## YOUR GOAL
Reproduce only this stretch of the listing below: from the line with "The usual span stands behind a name" through the line with "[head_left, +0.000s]", exactly as written, with pictures excluded.

## TASK INPUTS
+-------+
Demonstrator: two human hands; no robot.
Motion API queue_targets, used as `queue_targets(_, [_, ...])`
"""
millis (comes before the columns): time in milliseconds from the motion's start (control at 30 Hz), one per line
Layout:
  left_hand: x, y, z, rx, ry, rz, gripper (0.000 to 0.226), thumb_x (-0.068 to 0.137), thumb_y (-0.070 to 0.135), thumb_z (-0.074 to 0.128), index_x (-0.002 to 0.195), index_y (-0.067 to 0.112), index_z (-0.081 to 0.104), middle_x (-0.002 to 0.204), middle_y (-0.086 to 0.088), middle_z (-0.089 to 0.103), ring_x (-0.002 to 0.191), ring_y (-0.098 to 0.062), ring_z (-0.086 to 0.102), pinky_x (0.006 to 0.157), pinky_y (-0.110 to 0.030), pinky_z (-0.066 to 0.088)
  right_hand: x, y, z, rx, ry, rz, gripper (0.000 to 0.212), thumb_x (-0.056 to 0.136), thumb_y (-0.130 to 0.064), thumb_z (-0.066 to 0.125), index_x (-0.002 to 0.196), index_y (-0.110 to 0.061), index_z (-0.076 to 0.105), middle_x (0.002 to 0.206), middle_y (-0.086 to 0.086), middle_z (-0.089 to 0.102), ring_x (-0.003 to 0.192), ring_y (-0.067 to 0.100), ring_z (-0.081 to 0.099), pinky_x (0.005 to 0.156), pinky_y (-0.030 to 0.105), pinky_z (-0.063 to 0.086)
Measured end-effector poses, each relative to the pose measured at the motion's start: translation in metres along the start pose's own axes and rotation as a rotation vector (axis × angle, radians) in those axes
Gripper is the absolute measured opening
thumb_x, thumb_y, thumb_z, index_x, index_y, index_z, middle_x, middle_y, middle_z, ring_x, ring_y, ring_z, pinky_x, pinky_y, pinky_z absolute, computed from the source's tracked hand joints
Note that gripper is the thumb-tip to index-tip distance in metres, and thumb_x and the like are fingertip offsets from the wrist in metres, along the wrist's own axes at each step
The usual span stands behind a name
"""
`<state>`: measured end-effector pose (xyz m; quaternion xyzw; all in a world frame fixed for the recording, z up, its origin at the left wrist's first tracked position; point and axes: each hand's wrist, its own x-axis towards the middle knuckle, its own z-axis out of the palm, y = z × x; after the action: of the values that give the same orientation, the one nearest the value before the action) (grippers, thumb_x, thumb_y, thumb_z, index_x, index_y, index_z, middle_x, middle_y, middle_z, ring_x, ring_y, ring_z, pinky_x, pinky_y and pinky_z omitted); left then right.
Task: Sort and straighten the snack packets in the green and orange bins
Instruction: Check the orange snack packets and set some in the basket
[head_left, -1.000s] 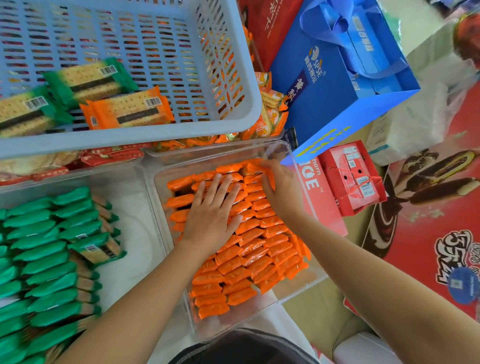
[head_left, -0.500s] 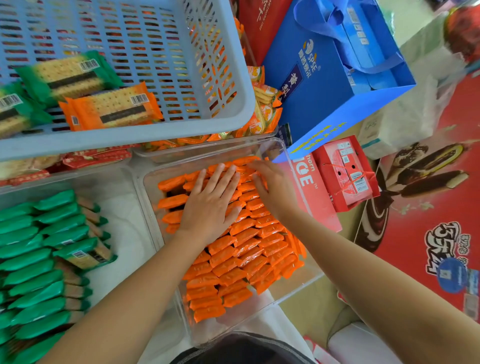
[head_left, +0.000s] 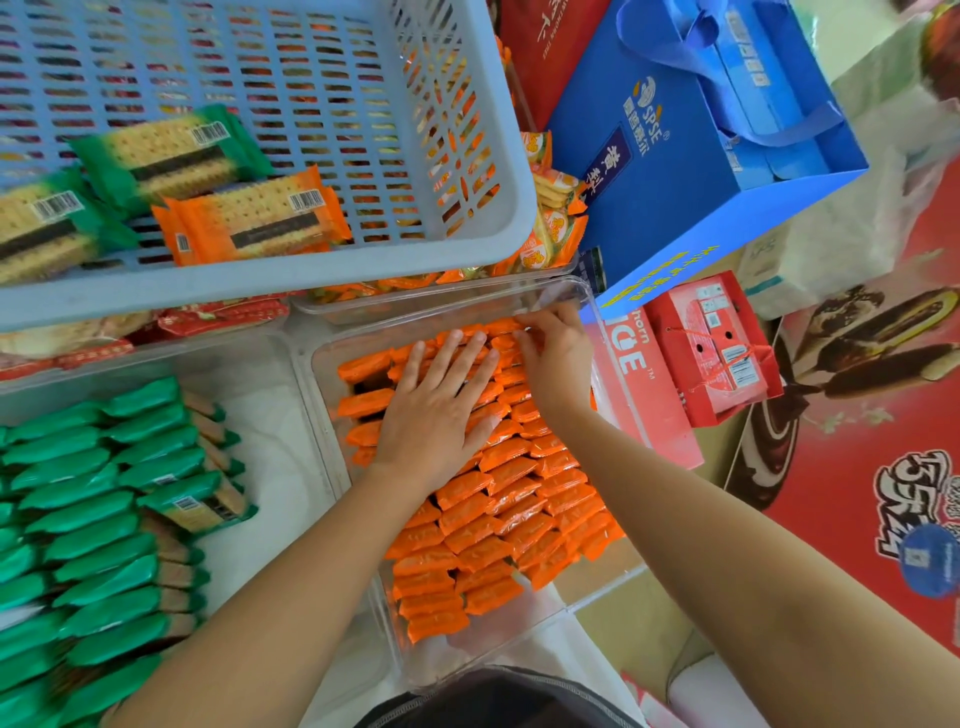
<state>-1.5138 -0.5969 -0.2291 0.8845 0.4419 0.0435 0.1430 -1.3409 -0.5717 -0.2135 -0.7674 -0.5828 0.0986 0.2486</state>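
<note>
From the head camera: my left hand (head_left: 435, 413) lies flat, fingers straight and spread, pressing on the orange packets (head_left: 483, 525) packed in rows in the clear bin (head_left: 592, 577). My right hand (head_left: 557, 364) curls its fingers round one packet at the bin's far end. The green packets (head_left: 88, 519) fill the neighbouring bin (head_left: 270, 467) on my left.

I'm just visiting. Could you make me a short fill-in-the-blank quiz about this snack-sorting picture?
The left hand presses and the right hand pinches the orange packets in the bin on the ____.
The neighbouring packets are coloured ____.
The blue basket holds ____ loose packets.
Missing words: right; green; three.
</note>
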Motion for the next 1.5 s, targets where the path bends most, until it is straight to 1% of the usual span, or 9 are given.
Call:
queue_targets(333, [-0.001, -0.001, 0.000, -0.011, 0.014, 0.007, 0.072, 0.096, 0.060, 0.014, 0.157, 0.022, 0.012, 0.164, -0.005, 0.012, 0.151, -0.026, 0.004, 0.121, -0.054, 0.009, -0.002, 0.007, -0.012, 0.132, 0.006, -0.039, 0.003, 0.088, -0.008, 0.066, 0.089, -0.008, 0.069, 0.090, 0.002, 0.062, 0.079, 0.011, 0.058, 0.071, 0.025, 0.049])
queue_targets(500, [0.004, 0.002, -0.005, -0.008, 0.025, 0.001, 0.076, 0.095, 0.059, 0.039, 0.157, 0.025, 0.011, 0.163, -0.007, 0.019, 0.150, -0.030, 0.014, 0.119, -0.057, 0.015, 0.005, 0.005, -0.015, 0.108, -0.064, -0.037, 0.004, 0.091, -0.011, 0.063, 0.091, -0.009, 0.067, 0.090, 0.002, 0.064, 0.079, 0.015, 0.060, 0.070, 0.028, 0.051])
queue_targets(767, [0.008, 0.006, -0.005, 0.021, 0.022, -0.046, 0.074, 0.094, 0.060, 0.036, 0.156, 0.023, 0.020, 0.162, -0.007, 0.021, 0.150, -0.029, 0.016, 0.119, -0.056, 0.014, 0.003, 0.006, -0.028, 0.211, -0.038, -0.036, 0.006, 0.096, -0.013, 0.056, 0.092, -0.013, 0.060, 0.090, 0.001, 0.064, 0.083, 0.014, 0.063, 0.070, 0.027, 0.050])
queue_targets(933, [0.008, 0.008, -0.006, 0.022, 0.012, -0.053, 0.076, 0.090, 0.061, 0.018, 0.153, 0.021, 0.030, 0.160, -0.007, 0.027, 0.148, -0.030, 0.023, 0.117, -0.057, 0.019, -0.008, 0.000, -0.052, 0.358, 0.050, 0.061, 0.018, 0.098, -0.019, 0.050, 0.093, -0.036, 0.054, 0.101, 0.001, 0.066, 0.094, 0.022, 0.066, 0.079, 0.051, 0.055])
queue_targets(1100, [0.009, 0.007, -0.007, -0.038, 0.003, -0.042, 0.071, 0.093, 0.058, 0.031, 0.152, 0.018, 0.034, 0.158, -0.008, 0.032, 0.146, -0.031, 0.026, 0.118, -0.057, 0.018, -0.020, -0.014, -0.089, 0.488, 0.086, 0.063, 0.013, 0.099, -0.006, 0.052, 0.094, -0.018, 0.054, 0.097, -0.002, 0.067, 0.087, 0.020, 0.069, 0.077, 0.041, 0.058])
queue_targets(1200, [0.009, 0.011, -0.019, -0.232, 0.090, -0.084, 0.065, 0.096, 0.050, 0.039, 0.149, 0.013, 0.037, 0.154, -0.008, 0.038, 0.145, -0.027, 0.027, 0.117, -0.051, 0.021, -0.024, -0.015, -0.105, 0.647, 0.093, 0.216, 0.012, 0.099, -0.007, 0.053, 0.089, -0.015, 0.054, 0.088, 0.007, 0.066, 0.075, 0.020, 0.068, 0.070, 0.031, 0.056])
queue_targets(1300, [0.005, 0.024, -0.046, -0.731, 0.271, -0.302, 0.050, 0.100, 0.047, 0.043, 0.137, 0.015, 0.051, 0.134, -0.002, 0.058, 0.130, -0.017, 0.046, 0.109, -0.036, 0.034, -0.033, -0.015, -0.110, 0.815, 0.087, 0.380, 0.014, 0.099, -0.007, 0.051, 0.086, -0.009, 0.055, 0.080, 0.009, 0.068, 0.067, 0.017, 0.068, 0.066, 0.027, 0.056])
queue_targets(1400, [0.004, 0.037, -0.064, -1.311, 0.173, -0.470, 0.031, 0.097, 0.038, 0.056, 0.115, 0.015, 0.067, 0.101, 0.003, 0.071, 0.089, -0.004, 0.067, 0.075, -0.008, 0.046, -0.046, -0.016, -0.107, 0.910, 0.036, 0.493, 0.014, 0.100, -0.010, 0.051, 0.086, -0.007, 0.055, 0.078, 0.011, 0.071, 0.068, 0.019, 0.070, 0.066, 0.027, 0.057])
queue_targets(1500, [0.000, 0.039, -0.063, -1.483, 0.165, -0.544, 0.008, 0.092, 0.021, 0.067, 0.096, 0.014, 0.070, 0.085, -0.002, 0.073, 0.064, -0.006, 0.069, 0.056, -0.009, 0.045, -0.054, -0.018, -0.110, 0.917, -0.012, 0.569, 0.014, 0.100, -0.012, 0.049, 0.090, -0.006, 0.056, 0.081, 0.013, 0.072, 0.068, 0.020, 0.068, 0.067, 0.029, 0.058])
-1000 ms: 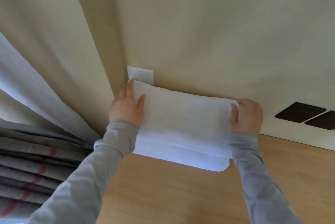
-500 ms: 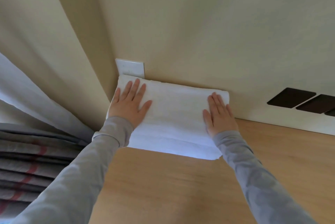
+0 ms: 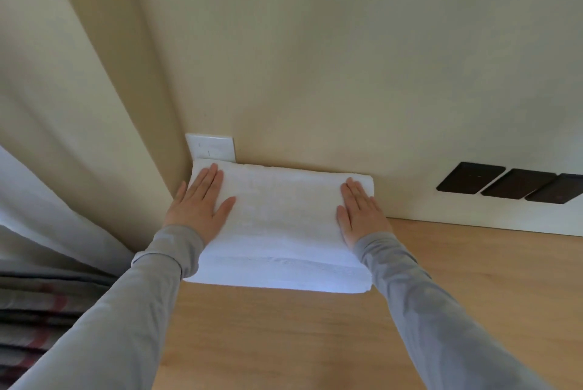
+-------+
## RESPONSE TO THIS TASK
The usual span stands behind a name
"""
`<state>`: measured end-effector pose (xyz m; quaternion xyzw; all in a world frame fixed for the recording, z up, its origin at the left wrist's first tracked position; point and axes: each hand's wrist, its own x-axis towards the middle knuckle, its own z-axis out of the palm, y = z × x; after the action: of the values that give the same orientation, the one nearest the value before the action) (grippers, thumb_x, thumb_y, thumb_z, index_x, index_y, index_z, middle_x, middle_y, middle_z, ring_x, ring_y, ring_z, pinky_x, pinky_y and pinky_z omitted); left then right.
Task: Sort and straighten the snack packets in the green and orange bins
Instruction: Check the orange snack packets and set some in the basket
[head_left, -1.000s] 
[head_left, -0.500s] 
[head_left, +0.000s] 

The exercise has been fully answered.